Where a line of the following data contains the string "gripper", include it in the tally. Report the total alone.
%%
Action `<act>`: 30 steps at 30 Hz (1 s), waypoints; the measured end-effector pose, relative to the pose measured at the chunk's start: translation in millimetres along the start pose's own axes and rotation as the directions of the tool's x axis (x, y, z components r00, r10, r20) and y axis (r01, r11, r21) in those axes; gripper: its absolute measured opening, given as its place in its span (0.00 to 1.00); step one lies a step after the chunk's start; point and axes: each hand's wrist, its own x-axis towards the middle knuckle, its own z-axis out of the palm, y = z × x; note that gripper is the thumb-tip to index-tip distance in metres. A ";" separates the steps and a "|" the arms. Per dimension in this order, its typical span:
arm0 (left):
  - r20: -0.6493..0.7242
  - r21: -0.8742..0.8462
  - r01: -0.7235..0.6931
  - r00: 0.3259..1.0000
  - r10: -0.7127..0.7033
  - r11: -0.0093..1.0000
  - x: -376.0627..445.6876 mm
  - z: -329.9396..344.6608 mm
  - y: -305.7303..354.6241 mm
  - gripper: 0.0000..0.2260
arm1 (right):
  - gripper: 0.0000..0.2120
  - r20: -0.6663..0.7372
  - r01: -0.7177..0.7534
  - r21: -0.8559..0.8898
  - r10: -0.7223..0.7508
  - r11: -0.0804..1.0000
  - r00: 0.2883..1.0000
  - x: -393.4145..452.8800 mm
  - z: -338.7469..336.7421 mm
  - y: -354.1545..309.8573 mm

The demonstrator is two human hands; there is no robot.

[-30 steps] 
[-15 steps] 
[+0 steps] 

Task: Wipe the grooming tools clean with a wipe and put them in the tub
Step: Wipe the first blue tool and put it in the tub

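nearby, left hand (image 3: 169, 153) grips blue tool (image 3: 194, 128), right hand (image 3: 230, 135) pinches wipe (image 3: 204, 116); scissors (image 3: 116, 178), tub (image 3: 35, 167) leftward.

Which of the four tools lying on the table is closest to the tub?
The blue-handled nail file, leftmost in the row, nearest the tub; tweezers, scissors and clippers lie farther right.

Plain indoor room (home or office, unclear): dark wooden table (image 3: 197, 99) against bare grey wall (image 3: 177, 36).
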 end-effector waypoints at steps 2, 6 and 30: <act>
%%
- [Exercise output] 3